Virginia Governor Ralph Northam signs law abolishing the death penalty

“We cannot give the final punishment without being 100% certain that we are right. And we cannot condemn people to that final punishment knowing that the system does not work the same for everyone,” Northam, a Democrat, said before signing the legislation at the Greensville Correctional Center, which houses Virginia’s death chamber.

With Northam’s signature, Virginia became the first southern state to revoke the death penalty since the United States Supreme Court reinstated the sentence in 1976. The new law, due to go into effect in July, represents a major move to Virginia, which dies more people in its history than any other state.

Two inmates currently on death row in Virginia will have their death sentences commuted to life imprisonment.

“Make no mistake, if you commit the most serious crimes, you will be punished. But Virginia can do that without continuing a system that has gone wrong at least once,” Northam said.

The governor cited the case of Earl Washington Jr., a black man who was sentenced to death in Virginia in 1984 and exonerated in 2000 for DNA evidence. “Although Mr. Washington is the only person we know rescued from Virginia’s death row, can we really be sure that there are no others?” Northam asked.

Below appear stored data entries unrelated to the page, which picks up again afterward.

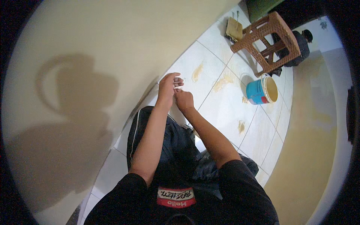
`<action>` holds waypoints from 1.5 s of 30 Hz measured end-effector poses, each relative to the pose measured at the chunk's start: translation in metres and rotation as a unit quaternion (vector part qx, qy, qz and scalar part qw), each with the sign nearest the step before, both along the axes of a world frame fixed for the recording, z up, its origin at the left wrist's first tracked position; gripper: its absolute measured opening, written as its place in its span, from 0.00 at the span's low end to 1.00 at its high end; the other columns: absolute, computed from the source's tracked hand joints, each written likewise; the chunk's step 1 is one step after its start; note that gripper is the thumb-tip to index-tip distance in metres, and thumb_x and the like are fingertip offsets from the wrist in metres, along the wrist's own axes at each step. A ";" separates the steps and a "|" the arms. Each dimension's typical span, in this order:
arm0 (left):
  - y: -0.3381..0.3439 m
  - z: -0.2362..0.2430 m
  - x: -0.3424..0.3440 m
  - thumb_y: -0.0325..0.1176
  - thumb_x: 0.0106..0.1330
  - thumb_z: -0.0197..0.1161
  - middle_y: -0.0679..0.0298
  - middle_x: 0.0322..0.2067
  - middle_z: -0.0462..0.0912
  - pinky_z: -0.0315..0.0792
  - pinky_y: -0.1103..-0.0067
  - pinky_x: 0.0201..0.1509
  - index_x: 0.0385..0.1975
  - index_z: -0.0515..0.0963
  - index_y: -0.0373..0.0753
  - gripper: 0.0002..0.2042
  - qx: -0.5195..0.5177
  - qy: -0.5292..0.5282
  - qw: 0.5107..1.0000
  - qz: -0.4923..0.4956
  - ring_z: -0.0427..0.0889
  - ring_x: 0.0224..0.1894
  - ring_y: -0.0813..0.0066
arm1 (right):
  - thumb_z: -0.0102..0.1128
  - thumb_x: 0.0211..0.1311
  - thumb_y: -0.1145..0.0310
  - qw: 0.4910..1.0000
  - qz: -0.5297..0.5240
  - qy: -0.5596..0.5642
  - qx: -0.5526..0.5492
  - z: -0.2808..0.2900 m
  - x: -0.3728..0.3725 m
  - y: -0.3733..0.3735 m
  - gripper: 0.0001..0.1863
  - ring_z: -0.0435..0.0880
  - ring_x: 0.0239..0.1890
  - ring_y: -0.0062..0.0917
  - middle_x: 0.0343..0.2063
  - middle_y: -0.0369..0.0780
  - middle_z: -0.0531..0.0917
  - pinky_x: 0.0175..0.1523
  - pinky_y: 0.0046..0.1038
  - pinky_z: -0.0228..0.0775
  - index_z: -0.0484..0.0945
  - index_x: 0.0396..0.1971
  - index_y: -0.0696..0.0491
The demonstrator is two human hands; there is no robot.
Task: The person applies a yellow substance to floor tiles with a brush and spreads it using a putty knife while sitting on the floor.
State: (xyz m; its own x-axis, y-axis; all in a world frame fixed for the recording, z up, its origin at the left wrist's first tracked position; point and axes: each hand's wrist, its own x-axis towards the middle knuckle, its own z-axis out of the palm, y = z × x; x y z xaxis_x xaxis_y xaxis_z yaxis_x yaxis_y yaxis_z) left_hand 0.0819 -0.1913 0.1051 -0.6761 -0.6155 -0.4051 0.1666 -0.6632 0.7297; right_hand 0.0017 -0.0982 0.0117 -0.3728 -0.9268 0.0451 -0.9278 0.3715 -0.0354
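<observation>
In front of my knees, close to the foot of the pale yellow wall (123, 33), my two hands meet above the white tiled floor (210, 101). My left hand (168, 88) has its fingers curled over toward the right one. Just beside it, my right hand (184, 99) is closed, its fingertips pressed together against the left fingers. A small white bit (179, 87) shows between the hands, too small and half hidden to name.
A blue bucket (255, 92) with a yellow-stained inside lies or tilts at the right. Beyond it, a brown plastic stool (273, 39) leans tipped over. A yellowish tray (234, 29) stands further off, near a person in dark clothing (300, 48). Yellow smears (224, 80) mark the tiles.
</observation>
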 end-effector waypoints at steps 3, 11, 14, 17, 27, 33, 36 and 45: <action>-0.003 -0.013 0.001 0.44 0.65 0.54 0.64 0.32 0.80 0.70 0.76 0.36 0.46 0.76 0.40 0.17 0.002 0.019 1.000 -0.008 0.81 0.36 0.73 | 0.53 0.55 0.72 0.998 0.039 -0.021 0.032 0.002 -0.001 0.019 0.06 0.86 0.29 0.35 0.24 0.42 0.84 0.29 0.37 0.76 0.79 0.24 0.52; -0.008 -0.032 -0.008 0.44 0.64 0.53 0.65 0.32 0.81 0.71 0.77 0.35 0.44 0.77 0.43 0.16 -0.064 -0.054 0.996 -0.014 0.81 0.34 0.74 | 0.57 0.60 0.60 0.986 -0.034 -0.152 0.062 0.017 -0.041 0.096 0.14 0.85 0.32 0.38 0.29 0.49 0.84 0.37 0.37 0.76 0.81 0.38 0.55; 0.015 -0.032 -0.013 0.45 0.65 0.52 0.65 0.31 0.82 0.70 0.77 0.36 0.41 0.78 0.43 0.15 -0.132 -0.060 0.984 -0.104 0.81 0.34 0.76 | 0.62 0.58 0.59 0.963 -0.117 -0.243 -0.020 0.029 -0.048 0.154 0.22 0.84 0.29 0.34 0.27 0.49 0.84 0.37 0.34 0.75 0.78 0.51 0.54; 0.042 -0.033 -0.025 0.48 0.67 0.52 0.65 0.31 0.83 0.70 0.78 0.35 0.41 0.79 0.43 0.16 -0.192 -0.078 0.938 -0.277 0.81 0.33 0.77 | 0.67 0.56 0.63 0.917 -0.243 -0.311 -0.060 0.037 -0.069 0.196 0.32 0.80 0.23 0.22 0.23 0.44 0.83 0.32 0.27 0.73 0.70 0.60 0.59; 0.112 -0.104 -0.041 0.42 0.70 0.57 0.61 0.30 0.83 0.75 0.78 0.36 0.35 0.78 0.33 0.15 -0.358 -0.020 0.838 -0.410 0.80 0.30 0.78 | 0.57 0.60 0.75 0.690 -0.301 -0.541 -0.374 -0.003 -0.020 0.168 0.32 0.81 0.28 0.20 0.27 0.41 0.84 0.34 0.20 0.72 0.60 0.64 0.66; 0.127 -0.102 -0.049 0.44 0.67 0.60 0.63 0.27 0.83 0.72 0.79 0.34 0.38 0.81 0.35 0.16 -0.426 -0.035 0.849 -0.312 0.79 0.29 0.79 | 0.63 0.59 0.71 0.720 -0.296 -0.477 -0.408 -0.005 -0.028 0.175 0.36 0.78 0.24 0.17 0.21 0.38 0.81 0.32 0.21 0.71 0.58 0.65 0.66; 0.105 -0.118 -0.048 0.43 0.65 0.63 0.62 0.29 0.84 0.72 0.76 0.34 0.37 0.83 0.36 0.15 -0.406 -0.088 0.854 -0.314 0.79 0.30 0.77 | 0.66 0.57 0.61 0.845 -0.301 -0.356 -0.262 0.013 -0.020 0.163 0.42 0.85 0.33 0.35 0.30 0.47 0.85 0.45 0.30 0.75 0.56 0.66 0.63; 0.103 -0.135 -0.060 0.42 0.63 0.61 0.49 0.32 0.82 0.74 0.65 0.40 0.37 0.77 0.35 0.15 -0.525 -0.207 0.766 -0.306 0.82 0.37 0.52 | 0.65 0.52 0.60 0.928 -0.238 -0.174 0.227 0.022 -0.032 0.215 0.20 0.83 0.47 0.37 0.45 0.43 0.84 0.51 0.43 0.73 0.80 0.46 0.51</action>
State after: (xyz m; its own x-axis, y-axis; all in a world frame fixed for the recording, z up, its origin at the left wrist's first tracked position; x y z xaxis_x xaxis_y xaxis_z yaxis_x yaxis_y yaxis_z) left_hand 0.0218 -0.0887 -0.0298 -0.9163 -0.3667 -0.1609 -0.3305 0.4656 0.8209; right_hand -0.0298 0.1164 0.0338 -0.6640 -0.5472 -0.5096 -0.6158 0.7868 -0.0425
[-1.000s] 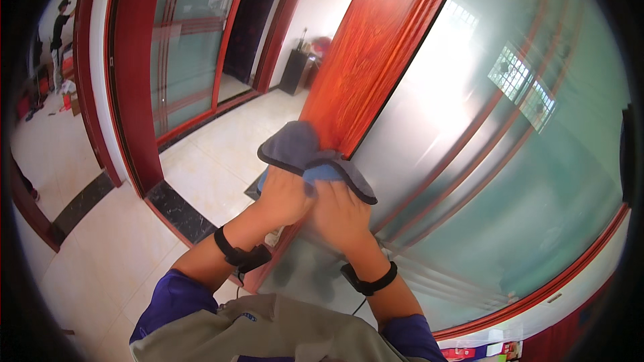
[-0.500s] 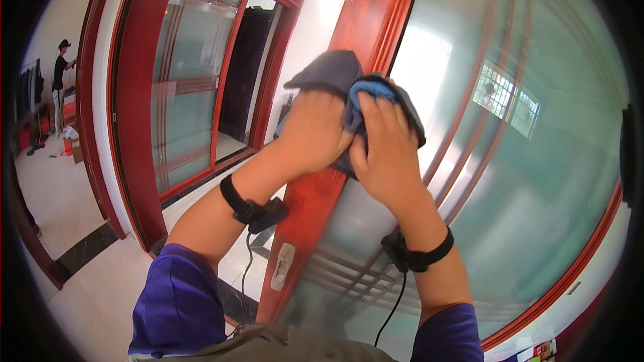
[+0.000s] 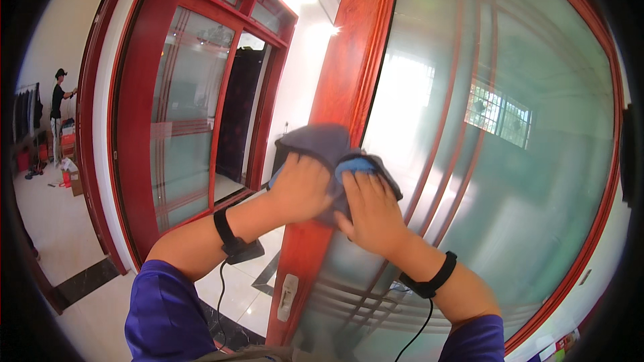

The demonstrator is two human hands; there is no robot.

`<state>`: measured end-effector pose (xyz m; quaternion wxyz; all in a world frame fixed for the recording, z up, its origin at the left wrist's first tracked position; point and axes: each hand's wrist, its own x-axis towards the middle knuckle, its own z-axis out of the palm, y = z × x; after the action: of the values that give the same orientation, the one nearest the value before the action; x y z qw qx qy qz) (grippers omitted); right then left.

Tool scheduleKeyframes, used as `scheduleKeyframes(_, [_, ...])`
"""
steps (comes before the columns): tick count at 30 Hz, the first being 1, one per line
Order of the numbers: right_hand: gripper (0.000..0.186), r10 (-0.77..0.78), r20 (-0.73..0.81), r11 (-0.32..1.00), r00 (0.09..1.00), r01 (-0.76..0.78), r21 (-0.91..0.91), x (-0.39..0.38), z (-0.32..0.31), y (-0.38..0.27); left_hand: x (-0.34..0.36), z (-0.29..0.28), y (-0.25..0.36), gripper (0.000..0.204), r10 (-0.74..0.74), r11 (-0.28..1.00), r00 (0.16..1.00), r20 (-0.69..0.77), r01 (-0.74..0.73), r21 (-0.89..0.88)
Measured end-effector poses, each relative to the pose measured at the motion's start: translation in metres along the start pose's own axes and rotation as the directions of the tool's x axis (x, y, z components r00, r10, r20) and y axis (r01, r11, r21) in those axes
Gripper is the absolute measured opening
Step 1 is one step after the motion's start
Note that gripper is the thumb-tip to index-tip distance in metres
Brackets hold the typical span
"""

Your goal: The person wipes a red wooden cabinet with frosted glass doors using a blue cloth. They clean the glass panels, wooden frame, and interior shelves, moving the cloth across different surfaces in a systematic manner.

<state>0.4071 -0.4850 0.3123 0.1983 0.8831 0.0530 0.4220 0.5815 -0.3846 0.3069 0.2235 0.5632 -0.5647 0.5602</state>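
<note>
A dark grey and blue cloth [image 3: 314, 139] is wrapped around the red wooden edge [image 3: 343, 60] of a frosted-glass sliding door. My left hand [image 3: 300, 188] grips it on the left side of this upright, knuckles up and fingertips partly tucked into the fabric. On the right side, my right hand [image 3: 371, 213] presses a folded part with blue lining against the wood beside the glass [image 3: 530, 188]. The hands are close together, and whether this is one cloth or two I cannot tell. Lower on the upright sits a recessed metal door pull [image 3: 288, 298].
Black straps with small devices and cables circle both wrists. Behind on the left stands another red-framed glass sliding door [image 3: 191, 107], partly open. Farther left, through a doorway, a person in dark clothes [image 3: 59, 104] stands near hanging clothes [image 3: 25, 110] and boxes.
Both hands and the cloth have slid down the door's upright, staying on it. The view has tilted up a little, bringing red hanging ornaments into sight at the top.
</note>
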Motion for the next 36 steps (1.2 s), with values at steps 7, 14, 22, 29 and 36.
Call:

Before signing the legislation, the governor visited the correctional center and the execution chamber on Wednesday, which he described as a “powerful” experience that will stay with him and “reinforced for me that signing this new law is the right thing to do. to do”.

Debate charged

The debate in the Virginia legislature over the end of the death penalty has been emotionally charged, as Democrats have pointed to unfair convictions and racial disparities in the application of the death penalty. Meanwhile, some Republicans have argued that the death penalty provides justice for the victims of the most heinous crimes and their families.

Virginia lawmakers finally passed legislation on quasi-party votes in February during the special session.

During the debate, Democrat Del. Mike Mullin, the sponsor of the House bill, and other advocates of the measure argued that the death penalty should be abolished because “it is immoral, racially prejudiced, ineffective and expensive”.

“I agree, there are horrible people in the world, but what would you say to the last person who was executed unjustly? What would you say to the family of an innocent man we sentenced to death?” Mullin, who is also a criminal prosecutor in Virginia, told CNN in an interview on Tuesday.

Mullin told CNN that he would have loved to have seen more bipartisan support, but that he did not “envy the thoughts, emotions and wishes of a single person on this”.

“I don’t think anyone was being irreverent or anything less than very attentive in how they talked about it and how they voted,” he said, adding that the debate between lawmakers was “respectful”.

Republican Party state senator William Stanley, who initially signed on as the project’s original co-sponsor, ended up withdrawing his support along with other Republican lawmakers because the measure was not changed to include a mandatory minimum life sentence for qualified homicide without the possibility of parole.

Stanley, who abstained in the final vote on the legislation, told CNN last month that he wished there was more collaboration between the parties and that the legislature had taken soft steps toward the right outcome, rather than what he saw as a drastic shock. to the system.

The victims’ families remain divided

During a Senate committee hearing on the bill in January, Angela Kyle – daughter of Virginia state police officer Leo Whitt, who was shot dead in 1985 – said that many years ago she wondered if she would feel better if she were the murderer of her father, Gregory Beaver, were executed.

When Beaver was executed for the 1996 murder, Kyle said that “an incredible charge has exploded. My nightmares have stopped.”

“We talked about second chances. The second chance for some people is how they spend their last days on death row. (Beaver) had a chance to talk to his creator … and my dad didn’t have that chance. His life was interrupted. , “said Kyle, who defended the application of the death penalty in certain cases.

Kyle told lawmakers, “I can’t even begin to say what it was like, what it’s been like for 36 years not to have my father, and my family not to know my father, and the incredible gap that was left without him.”

But Rachel Sutphin, whose father, Cpl. Eric Sutphin, killed in 2006 by William Morva, the last man executed by Virginia in 2017, testified during the hearing that the death penalty is an “ineffective and outdated measure that brings no comfort to family members”.

“The state would better spend its time and money providing resources for my family than killing someone else,” she said.

Virginia has executed more than 1,300 people since the first recorded execution of the Jamestown colony in 1608 for espionage, according to the Death Penalty Information Center. After the United States Supreme Court reinstated the death penalty in 1976, effectively suspending the moratorium, Virginia carried out 113 executions – second only to Texas.